Exercise instructions: The reply must repeat the listing below exactly and carry none of its pictures.

Information shown:
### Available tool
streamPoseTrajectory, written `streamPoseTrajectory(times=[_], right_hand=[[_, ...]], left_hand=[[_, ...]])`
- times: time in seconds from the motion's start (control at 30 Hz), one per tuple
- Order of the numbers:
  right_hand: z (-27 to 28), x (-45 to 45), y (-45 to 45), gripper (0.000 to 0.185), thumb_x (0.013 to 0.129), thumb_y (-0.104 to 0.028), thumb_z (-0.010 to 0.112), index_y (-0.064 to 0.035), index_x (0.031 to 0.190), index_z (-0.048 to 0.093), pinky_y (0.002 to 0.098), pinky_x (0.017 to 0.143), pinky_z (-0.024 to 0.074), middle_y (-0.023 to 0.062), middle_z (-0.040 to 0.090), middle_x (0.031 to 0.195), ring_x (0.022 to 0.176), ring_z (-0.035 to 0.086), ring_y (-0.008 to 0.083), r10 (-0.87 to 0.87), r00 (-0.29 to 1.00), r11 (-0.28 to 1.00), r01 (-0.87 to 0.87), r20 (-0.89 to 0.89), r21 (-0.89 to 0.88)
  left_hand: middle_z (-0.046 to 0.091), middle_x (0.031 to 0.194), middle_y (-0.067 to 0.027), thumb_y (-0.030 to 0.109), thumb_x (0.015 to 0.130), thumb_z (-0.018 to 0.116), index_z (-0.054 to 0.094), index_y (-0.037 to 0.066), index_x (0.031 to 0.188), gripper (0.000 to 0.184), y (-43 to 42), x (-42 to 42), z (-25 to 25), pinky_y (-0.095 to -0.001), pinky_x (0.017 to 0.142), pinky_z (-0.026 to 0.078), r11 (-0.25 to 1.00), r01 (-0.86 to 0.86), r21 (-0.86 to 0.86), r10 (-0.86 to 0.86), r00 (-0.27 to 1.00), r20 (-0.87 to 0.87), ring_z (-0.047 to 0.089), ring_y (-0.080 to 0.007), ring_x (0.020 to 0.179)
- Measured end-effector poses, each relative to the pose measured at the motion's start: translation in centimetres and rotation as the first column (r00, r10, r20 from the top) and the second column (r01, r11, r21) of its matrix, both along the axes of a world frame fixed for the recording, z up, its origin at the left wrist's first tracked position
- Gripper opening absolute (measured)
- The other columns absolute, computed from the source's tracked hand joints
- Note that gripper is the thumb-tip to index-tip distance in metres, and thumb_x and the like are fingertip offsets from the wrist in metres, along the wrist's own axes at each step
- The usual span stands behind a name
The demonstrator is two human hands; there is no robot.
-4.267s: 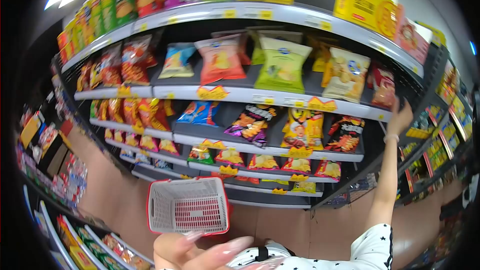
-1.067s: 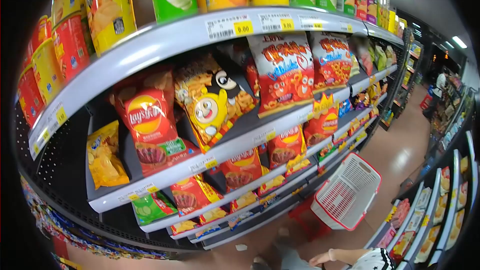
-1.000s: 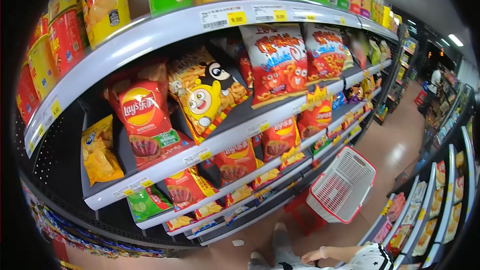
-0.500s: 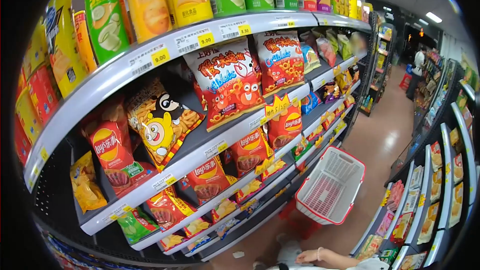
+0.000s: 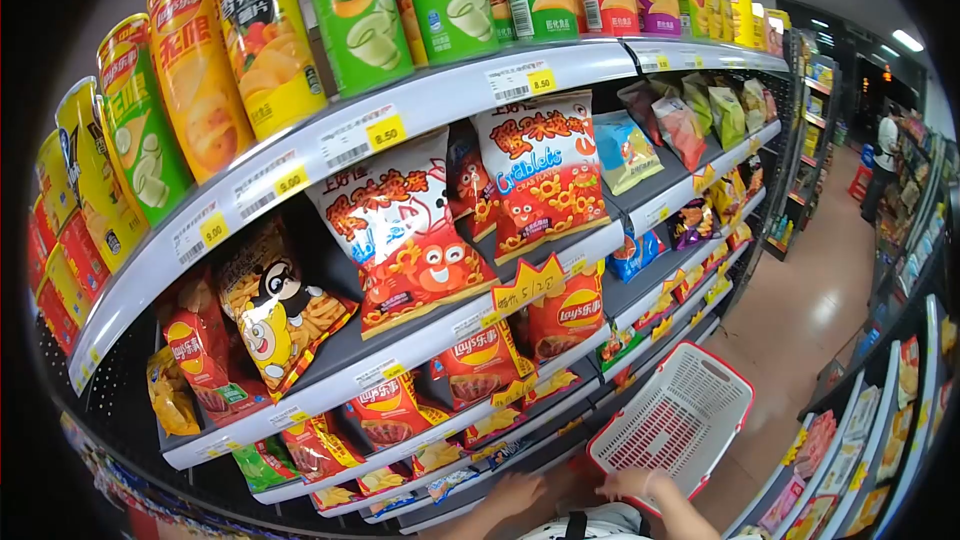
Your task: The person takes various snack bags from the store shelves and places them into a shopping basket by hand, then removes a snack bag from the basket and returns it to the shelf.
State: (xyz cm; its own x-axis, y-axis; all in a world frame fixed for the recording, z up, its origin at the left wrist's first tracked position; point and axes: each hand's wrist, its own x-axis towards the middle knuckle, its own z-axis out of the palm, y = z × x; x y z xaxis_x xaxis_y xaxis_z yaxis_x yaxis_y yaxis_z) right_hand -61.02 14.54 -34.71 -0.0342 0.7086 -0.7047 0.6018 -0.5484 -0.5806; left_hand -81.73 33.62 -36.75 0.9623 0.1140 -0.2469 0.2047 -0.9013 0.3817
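Observation:
At the bottom of the view, my left hand (image 5: 515, 492) reaches in low beside the lower shelves, blurred, fingers loosely apart and nothing visible in it. My right hand (image 5: 632, 484) overlaps the near end of a white shopping basket (image 5: 612, 442) with a red rim. Its fingers point left; whether they grip the rim cannot be made out. The slatted basket stands low in the aisle, right of the shelving. Between my arms shows light clothing with a dark strap (image 5: 578, 524).
Chip canisters (image 5: 365, 15) line the top shelf, on the left. Below are Crablets bags (image 5: 545, 175), Lay's bags (image 5: 480, 365) and a yellow cartoon snack bag (image 5: 275, 310). Packaged goods (image 5: 815, 440) fill shelves at right. A person (image 5: 882, 165) stands farther down the aisle.
My left hand has come into view at the bottom. My right hand has risen to the basket's near end. The view has shifted, with the canisters appearing larger.

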Motion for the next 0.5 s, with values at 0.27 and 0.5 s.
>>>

Answer area:
### Available tool
streamPoseTrajectory, written `streamPoseTrajectory(times=[_], right_hand=[[_, ...]], left_hand=[[_, ...]])`
- times: time in seconds from the motion's start (control at 30 Hz), one per tuple
- Order of the numbers:
  right_hand: z (-27 to 28), x (-45 to 45), y (-45 to 45), gripper (0.000 to 0.185), thumb_x (0.013 to 0.129), thumb_y (-0.104 to 0.028), thumb_z (-0.010 to 0.112), index_y (-0.064 to 0.035), index_x (0.031 to 0.190), index_z (-0.048 to 0.093), pinky_y (0.002 to 0.098), pinky_x (0.017 to 0.143), pinky_z (-0.024 to 0.074), middle_y (-0.023 to 0.062), middle_z (-0.040 to 0.090), middle_x (0.031 to 0.195), ring_x (0.022 to 0.176), ring_z (-0.035 to 0.086), ring_y (-0.008 to 0.083), r10 (-0.87 to 0.87), r00 (-0.29 to 1.00), r11 (-0.28 to 1.00), r01 (-0.87 to 0.87), r20 (-0.89 to 0.89), r21 (-0.89 to 0.88)
  left_hand: middle_z (-0.046 to 0.091), middle_x (0.031 to 0.194), middle_y (-0.067 to 0.027), thumb_y (-0.030 to 0.109), thumb_x (0.015 to 0.130), thumb_z (-0.018 to 0.116), index_z (-0.054 to 0.094), index_y (-0.037 to 0.066), index_x (0.031 to 0.188), gripper (0.000 to 0.184), y (-43 to 42), x (-42 to 42), z (-25 to 25), pinky_y (-0.095 to -0.001), pinky_x (0.017 to 0.142), pinky_z (-0.026 to 0.078), r11 (-0.25 to 1.00), r01 (-0.86 to 0.86), r21 (-0.86 to 0.86), r10 (-0.86 to 0.86), r00 (-0.27 to 1.00), r20 (-0.87 to 0.87), ring_z (-0.047 to 0.089), ring_y (-0.080 to 0.007), ring_x (0.020 to 0.179)
- Measured end-effector poses, each relative to the pose measured at the motion's start: translation in centimetres and rotation as the first column (r00, r10, r20 from the top) and the second column (r01, r11, r21) of its matrix, both along the axes of a world frame fixed for the recording, z up, its origin at the left wrist's first tracked position
- Gripper opening absolute (measured)
- The other columns absolute, computed from the source's tracked hand joints
- Note that gripper is the thumb-tip to index-tip distance in metres, and thumb_x and the like are fingertip offsets from the wrist in metres, along the wrist's own axes at each step
- The usual span stands behind a name
The demonstrator is two human hands; there is no robot.
-4.267s: 
-1.067s: 
-1.000s: 
-0.500s: 
+0.000s: 
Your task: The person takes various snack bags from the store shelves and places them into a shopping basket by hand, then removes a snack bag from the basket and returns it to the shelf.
State: (xyz cm; its own x-axis, y-axis; all in a world frame fixed for the recording, z up, its origin at the left wrist's first tracked position; point and axes: each hand's wrist, its own x-axis towards the middle knuckle, its own z-axis out of the palm, y = z × x; x y z xaxis_x xaxis_y xaxis_z yaxis_x yaxis_y yaxis_z) right_hand -61.02 14.54 -34.71 -0.0342 0.7086 -0.7047 0.6018 -0.5484 -0.5806; left_hand -81.73 33.62 -36.75 0.9623 0.1140 -0.2469 0.2047 -0.9013 0.3817
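Observation:
At the bottom of the view, my left hand (image 5: 515, 492) reaches in low beside the lower shelves, blurred, fingers loosely apart and nothing visible in it. My right hand (image 5: 632, 484) overlaps the near end of a white shopping basket (image 5: 612, 442) with a red rim. Its fingers point left; whether they grip the rim cannot be made out. The slatted basket stands low in the aisle, right of the shelving. Between my arms shows light clothing with a dark strap (image 5: 578, 524).
Chip canisters (image 5: 365, 15) line the top shelf, on the left. Below are Crablets bags (image 5: 545, 175), Lay's bags (image 5: 480, 365) and a yellow cartoon snack bag (image 5: 275, 310). Packaged goods (image 5: 815, 440) fill shelves at right. A person (image 5: 882, 165) stands farther down the aisle.
My left hand has come into view at the bottom. My right hand has risen to the basket's near end. The view has shifted, with the canisters appearing larger.
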
Motion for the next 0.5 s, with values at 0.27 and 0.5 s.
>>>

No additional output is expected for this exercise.